# TO DO:
Look below for the line that has "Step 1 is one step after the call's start". Set down the lines from there through the line that has "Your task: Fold", exactly as written.

# ENTRIES SUPPLIED:
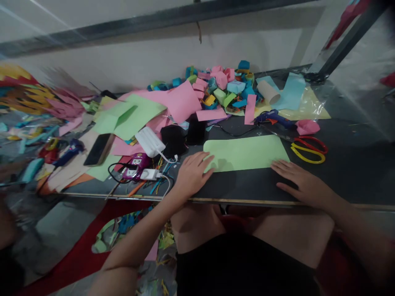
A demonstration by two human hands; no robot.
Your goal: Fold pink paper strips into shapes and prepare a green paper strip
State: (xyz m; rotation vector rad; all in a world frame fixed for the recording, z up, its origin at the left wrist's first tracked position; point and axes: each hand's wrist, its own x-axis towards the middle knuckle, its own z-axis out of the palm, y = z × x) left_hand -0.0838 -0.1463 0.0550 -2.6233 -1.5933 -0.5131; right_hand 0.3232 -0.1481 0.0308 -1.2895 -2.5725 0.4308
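Note:
A long strip of light green paper (243, 153) lies flat on the dark table in front of me. My left hand (194, 172) rests open at the strip's left end, fingertips on the paper. At the opposite end my right hand (296, 181) is also open, its fingers stretched over the lower right corner. Just beyond that corner lie scissors (308, 150) with one red and one yellow handle loop. A blue glue gun (274, 119) lies behind the strip, close to a small folded pink paper piece (307, 127).
Behind the strip is a heap of folded coloured paper pieces (220, 82) and a cardboard tube (268, 91). Toward the left are green paper sheets (126, 117), a phone (98, 149), a white power bank (150, 142) and a purple power strip (135, 166) with cables. A co-worker's arm shows at far left.

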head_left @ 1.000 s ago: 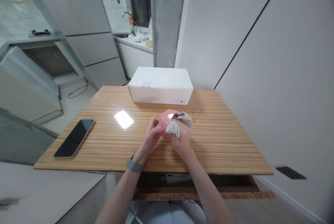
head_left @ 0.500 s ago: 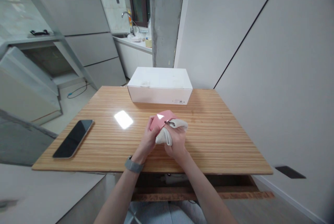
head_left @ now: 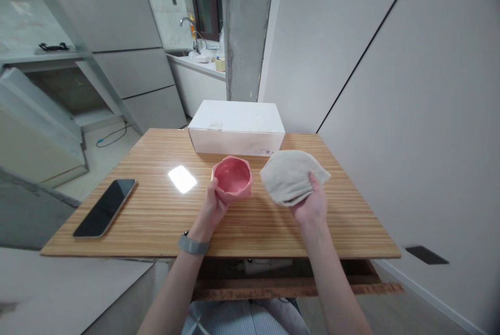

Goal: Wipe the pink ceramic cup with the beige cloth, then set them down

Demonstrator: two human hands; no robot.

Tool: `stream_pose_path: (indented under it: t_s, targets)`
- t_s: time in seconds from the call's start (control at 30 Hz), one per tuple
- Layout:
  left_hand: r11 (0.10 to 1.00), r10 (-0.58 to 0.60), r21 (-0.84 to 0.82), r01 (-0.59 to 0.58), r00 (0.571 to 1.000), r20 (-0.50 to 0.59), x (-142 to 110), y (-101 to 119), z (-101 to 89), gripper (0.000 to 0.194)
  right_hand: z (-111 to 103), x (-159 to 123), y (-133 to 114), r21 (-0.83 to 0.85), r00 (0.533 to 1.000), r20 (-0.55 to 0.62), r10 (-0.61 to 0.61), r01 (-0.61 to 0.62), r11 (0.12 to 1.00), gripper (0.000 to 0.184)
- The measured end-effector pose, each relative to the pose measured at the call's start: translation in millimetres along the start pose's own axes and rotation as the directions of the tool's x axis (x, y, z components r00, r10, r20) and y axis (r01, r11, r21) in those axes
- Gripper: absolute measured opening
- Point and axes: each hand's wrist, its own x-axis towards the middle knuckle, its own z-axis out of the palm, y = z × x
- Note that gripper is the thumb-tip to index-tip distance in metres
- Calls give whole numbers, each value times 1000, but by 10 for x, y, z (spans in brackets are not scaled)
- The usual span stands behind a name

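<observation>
In my left hand (head_left: 214, 207) is a pink bowl (head_left: 233, 177) with an angular rim, tilted so that its hollow inside faces me. My thumb lies over the rim and the other fingers are mostly hidden beneath. My right hand (head_left: 312, 205) grips a folded off-white cloth (head_left: 291, 176), thumb on top, fingers hidden under it. Bowl and cloth are apart, both held above the wooden table (head_left: 164, 225). A grey watch band (head_left: 193, 245) circles my left wrist.
A white box (head_left: 237, 129) stands at the table's far edge. On the left lies a dark smartphone (head_left: 105, 208). Below the near edge is an open drawer (head_left: 265, 267). A white wall (head_left: 390, 142) rises on the right; a sink counter stands behind.
My hands have moved apart. The cloth has come away from the bowl to the right and spread out. The bowl has turned from its outer side to show its inside.
</observation>
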Motion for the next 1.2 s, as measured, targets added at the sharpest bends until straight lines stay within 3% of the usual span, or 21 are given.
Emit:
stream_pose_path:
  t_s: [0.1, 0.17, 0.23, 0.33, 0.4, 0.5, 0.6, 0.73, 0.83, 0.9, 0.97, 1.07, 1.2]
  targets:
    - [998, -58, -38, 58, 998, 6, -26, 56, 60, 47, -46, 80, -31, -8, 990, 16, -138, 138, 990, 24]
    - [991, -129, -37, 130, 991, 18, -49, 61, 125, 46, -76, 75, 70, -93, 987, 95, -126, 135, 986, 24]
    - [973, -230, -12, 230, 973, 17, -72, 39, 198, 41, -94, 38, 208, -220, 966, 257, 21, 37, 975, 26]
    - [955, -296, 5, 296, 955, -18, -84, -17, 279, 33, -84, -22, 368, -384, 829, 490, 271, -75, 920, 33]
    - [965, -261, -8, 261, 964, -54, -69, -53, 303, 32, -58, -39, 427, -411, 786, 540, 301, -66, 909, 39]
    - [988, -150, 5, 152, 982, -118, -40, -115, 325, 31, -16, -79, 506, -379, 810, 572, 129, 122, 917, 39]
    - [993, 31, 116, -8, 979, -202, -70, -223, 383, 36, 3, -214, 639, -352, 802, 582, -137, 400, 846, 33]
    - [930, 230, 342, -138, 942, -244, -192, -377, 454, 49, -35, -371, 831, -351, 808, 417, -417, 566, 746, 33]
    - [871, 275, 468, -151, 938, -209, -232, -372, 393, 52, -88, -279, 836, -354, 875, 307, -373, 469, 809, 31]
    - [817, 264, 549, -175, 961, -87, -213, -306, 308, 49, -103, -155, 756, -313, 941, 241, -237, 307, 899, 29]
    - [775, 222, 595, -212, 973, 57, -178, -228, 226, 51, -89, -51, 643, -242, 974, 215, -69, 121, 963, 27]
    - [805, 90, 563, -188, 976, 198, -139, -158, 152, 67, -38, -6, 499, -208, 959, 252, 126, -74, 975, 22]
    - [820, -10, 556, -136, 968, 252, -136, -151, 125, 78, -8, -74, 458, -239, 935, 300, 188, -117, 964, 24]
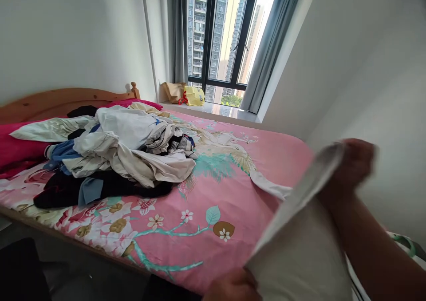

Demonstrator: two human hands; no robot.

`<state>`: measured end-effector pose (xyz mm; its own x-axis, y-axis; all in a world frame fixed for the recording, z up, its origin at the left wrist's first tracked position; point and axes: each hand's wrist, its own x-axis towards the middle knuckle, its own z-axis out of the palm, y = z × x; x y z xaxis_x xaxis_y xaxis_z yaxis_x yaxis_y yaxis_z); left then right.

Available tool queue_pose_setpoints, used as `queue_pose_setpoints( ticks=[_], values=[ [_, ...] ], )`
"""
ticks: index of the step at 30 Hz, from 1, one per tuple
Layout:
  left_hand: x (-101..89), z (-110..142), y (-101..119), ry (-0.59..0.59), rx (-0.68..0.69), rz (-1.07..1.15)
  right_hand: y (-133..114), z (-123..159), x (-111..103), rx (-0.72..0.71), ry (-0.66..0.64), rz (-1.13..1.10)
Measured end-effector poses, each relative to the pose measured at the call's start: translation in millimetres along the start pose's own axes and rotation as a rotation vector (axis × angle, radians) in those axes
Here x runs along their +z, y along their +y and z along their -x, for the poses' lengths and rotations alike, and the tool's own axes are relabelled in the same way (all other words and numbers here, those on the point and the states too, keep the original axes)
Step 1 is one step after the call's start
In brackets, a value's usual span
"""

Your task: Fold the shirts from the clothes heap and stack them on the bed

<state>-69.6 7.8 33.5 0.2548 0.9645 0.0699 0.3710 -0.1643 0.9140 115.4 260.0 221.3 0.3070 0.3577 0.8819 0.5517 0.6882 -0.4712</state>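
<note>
Two hands grip a pale cloth (299,252) above the bed's (256,207) near right corner: the left hand (231,287) closed on its lower edge, the right hand (354,165), blurred, closed on its raised end. Clothes (128,136) lie heaped toward the headboard (63,97). Beyond the bed's far edge, a brown bag (173,92) and a yellow bag (194,96) stand on the windowsill (213,108).

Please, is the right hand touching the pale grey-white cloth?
Touching: the head view shows the right hand closed around the raised end of the pale grey-white cloth.
</note>
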Motion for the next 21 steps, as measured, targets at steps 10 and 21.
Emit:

# WRITTEN SOLUTION:
Step 1 is one step after the call's start
In brackets, a value's usual span
"""

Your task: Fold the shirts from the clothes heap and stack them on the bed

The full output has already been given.